最下位回避だ!ハリルJ 遠藤を“本職”ボランチで起用へ

[ 2015年8月9日 08:27 ]

明るい表情でパス回しの練習をする遠藤(中央)

 東アジア杯に参戦中のハリルジャパンは9日の最終戦で中国と対戦する。ここまで1分け1敗で4位の日本は、引き分け以下で史上最悪の最下位での終戦となる。勝利が義務づけられる一戦に向け、バヒド・ハリルホジッチ監督(63)はDF遠藤航(22=湘南)をボランチで起用する可能性が浮上。ここまで2試合で不慣れな右サイドバック(SB)で先発してきた新顔が、U―22日本代表で務める“本職”で日本を初勝利に導く。

【日本代表メンバー 東アジア杯順位表】

 ユーティリティー性を持つ若き才能がピッチの中央に君臨する。ボランチでの起用の可能性が高まった遠藤は「ハリルホジッチ監督にも、ボランチやアンカーでできることを分かってもらえている。どこで使われてもイメージはできている。どのポジションでも良さを出せれば」と、これまでの右SBとは違う役割で出場した場合の意欲を語った。

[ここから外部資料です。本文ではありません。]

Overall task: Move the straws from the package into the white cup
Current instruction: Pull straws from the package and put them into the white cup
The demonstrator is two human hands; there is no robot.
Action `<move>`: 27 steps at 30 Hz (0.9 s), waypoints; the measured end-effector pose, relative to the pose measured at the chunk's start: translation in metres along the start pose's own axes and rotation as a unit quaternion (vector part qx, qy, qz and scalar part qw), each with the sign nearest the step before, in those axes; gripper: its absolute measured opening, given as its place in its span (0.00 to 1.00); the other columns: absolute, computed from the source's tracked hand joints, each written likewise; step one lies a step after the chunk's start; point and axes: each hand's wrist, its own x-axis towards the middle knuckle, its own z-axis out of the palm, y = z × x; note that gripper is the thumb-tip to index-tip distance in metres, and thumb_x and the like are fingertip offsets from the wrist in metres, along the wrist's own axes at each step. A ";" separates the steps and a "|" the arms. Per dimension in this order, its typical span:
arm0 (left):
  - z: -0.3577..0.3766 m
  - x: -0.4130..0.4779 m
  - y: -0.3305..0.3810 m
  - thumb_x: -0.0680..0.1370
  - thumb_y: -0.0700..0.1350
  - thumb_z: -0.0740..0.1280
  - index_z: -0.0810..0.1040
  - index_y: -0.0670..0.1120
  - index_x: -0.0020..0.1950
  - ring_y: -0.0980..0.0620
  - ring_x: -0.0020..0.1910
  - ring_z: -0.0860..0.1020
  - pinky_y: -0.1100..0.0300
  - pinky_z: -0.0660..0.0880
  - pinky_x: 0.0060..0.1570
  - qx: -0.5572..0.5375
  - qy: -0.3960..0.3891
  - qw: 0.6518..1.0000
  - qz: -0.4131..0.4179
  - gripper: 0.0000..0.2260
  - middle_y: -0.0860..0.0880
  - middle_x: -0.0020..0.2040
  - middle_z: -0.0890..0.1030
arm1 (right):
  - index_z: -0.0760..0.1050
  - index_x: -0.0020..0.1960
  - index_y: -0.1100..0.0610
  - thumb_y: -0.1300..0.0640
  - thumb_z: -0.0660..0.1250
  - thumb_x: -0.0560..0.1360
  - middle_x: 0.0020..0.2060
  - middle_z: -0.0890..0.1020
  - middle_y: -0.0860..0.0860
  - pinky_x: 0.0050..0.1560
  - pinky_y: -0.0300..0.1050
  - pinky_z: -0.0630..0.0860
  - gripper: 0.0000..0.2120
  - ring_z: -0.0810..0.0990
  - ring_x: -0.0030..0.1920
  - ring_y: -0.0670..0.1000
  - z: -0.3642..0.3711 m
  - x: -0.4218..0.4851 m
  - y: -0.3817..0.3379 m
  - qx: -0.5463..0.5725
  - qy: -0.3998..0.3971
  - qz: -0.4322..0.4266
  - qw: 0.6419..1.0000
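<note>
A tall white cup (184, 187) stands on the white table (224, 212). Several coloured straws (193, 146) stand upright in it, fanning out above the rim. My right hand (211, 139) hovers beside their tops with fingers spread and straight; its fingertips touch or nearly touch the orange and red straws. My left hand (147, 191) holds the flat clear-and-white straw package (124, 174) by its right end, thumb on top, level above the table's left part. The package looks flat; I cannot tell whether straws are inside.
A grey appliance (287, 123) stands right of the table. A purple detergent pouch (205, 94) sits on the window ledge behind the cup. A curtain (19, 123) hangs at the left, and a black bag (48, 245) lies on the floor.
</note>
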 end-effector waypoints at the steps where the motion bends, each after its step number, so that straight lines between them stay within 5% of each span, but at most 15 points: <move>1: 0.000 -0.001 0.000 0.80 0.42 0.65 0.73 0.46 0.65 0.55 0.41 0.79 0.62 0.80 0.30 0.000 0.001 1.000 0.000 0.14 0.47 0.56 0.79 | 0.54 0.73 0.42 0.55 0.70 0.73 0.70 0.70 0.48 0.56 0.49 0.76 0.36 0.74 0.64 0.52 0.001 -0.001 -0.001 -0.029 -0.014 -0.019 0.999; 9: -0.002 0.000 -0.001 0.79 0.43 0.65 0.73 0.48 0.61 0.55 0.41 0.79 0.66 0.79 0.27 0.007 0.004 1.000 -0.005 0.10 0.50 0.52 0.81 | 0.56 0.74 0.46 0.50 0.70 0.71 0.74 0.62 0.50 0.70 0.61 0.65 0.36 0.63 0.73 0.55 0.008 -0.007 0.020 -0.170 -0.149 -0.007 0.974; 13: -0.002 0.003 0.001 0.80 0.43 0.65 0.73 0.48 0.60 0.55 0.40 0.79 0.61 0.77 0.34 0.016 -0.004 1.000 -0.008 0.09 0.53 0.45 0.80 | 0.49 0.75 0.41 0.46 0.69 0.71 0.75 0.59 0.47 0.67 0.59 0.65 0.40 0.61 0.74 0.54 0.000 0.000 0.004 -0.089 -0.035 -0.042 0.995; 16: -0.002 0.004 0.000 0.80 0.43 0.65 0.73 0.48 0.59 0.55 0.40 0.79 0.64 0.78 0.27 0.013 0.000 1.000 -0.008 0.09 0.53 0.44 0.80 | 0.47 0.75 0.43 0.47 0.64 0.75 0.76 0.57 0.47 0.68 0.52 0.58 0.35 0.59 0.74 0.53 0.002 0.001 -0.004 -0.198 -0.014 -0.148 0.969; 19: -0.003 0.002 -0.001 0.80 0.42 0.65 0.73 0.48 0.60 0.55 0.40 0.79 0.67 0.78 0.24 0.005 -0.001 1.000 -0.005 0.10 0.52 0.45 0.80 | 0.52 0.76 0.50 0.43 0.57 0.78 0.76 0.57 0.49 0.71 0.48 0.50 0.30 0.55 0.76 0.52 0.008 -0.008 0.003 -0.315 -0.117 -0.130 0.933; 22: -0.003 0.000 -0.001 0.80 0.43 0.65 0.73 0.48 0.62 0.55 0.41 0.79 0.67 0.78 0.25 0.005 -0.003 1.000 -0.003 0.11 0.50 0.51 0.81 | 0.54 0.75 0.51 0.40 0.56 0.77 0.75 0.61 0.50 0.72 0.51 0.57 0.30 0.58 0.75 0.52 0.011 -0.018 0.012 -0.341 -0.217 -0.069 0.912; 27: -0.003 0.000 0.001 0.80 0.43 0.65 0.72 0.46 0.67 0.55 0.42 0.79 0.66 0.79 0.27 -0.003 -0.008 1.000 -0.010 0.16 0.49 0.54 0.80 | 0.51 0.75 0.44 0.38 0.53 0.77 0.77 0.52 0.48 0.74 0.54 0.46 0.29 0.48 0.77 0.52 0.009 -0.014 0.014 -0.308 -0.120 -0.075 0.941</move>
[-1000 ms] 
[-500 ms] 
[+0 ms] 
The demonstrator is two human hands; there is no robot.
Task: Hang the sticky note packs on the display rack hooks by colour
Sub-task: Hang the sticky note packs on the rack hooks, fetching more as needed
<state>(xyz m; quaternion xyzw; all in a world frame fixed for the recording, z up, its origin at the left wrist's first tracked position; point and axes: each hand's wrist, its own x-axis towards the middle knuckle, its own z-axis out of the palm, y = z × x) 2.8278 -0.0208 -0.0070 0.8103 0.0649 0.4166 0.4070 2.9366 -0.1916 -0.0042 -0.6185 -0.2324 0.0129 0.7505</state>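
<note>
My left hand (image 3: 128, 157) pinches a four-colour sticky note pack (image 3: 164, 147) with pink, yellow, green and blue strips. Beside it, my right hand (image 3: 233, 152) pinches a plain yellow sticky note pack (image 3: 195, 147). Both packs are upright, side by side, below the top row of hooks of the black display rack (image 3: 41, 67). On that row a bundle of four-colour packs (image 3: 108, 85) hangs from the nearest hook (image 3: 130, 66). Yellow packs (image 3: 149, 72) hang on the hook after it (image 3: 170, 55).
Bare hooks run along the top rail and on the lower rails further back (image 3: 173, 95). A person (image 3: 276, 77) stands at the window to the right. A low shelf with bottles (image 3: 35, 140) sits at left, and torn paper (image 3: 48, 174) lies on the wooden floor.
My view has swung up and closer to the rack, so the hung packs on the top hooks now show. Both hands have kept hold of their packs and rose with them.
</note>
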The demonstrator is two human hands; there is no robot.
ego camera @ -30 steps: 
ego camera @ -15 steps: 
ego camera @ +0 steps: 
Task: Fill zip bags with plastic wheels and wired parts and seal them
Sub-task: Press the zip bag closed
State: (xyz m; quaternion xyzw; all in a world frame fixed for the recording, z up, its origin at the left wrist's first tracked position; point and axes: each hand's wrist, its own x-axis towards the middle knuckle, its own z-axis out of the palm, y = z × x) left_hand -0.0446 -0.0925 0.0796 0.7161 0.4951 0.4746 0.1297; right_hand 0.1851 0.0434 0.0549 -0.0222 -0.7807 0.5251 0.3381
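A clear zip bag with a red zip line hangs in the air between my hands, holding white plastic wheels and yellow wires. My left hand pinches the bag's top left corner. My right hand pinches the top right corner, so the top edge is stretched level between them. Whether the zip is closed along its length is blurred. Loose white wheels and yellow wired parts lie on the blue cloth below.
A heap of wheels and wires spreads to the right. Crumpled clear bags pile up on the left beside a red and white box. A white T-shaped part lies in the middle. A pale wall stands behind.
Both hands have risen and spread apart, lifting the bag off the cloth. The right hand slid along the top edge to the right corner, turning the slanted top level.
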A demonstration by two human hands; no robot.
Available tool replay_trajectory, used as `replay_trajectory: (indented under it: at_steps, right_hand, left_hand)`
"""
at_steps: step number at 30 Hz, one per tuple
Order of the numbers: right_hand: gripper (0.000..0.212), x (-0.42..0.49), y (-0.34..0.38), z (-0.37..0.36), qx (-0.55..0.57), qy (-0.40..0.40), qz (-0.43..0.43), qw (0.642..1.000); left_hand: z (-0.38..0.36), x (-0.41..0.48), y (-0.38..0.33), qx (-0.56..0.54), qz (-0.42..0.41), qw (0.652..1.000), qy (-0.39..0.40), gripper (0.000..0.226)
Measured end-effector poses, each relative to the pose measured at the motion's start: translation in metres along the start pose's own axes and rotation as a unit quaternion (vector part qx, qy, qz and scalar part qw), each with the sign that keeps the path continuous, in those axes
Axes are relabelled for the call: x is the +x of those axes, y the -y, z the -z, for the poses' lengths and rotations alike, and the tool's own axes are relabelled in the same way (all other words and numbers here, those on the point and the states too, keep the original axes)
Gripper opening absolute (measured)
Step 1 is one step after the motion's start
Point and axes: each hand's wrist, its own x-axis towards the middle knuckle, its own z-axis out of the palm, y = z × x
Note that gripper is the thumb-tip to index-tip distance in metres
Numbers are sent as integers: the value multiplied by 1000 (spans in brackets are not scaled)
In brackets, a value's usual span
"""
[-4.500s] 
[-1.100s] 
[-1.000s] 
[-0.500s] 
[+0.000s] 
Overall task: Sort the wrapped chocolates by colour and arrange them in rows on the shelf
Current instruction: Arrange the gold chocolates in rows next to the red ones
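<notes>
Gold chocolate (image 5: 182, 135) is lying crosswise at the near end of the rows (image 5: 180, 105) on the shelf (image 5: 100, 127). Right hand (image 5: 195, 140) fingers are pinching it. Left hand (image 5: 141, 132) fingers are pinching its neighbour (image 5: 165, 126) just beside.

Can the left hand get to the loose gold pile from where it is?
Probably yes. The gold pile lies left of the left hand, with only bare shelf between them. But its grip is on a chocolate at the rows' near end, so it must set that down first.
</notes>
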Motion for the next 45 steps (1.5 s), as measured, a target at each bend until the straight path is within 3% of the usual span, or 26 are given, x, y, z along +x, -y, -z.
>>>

 国際Aマッチ初先発となった初戦の北朝鮮戦では右SBで先発し、右足クロスでFW武藤の得点をアシストするなど結果を出した。しかし、クラブでは3バックの右。主将を務めるU―22日本代表ではボランチを務めており、不慣れなポジションだった。今回は“本職”。「ボールを受けてから前に出るところや、ボールを奪う、というところ(で長所)を出したい」と、自らの特長を存分に発揮するつもりだ。

 ハリルホジッチ監督はこの日、この大会の意義について「国内組がA代表に定着することが目的」と明言した。遠藤ももちろん、その対象に入っており「球際、攻守の切り替え。言われていることを、当たり前にできるようにならないといけない」と指揮官へのアピールを誓う。1月のアジア杯まで絶対的存在だったG大阪MF遠藤保が抜け、ボランチは空席を奪い合う状況。中国戦で結果を出し“ポスト遠藤”に名乗りを上げる。

 8日で3試合という過密日程にも打ち勝つ。これまで2試合にフル出場。気温は連日35度を超え、肉体的な疲労度は相当なもの。それでも遠藤は「最後に勝って終わりたい」と笑顔を見せた。今大会ではFW浅野に次ぐ2番目に若い22歳。先輩に負けない働きで、ハリルジャパンを初勝利に導く。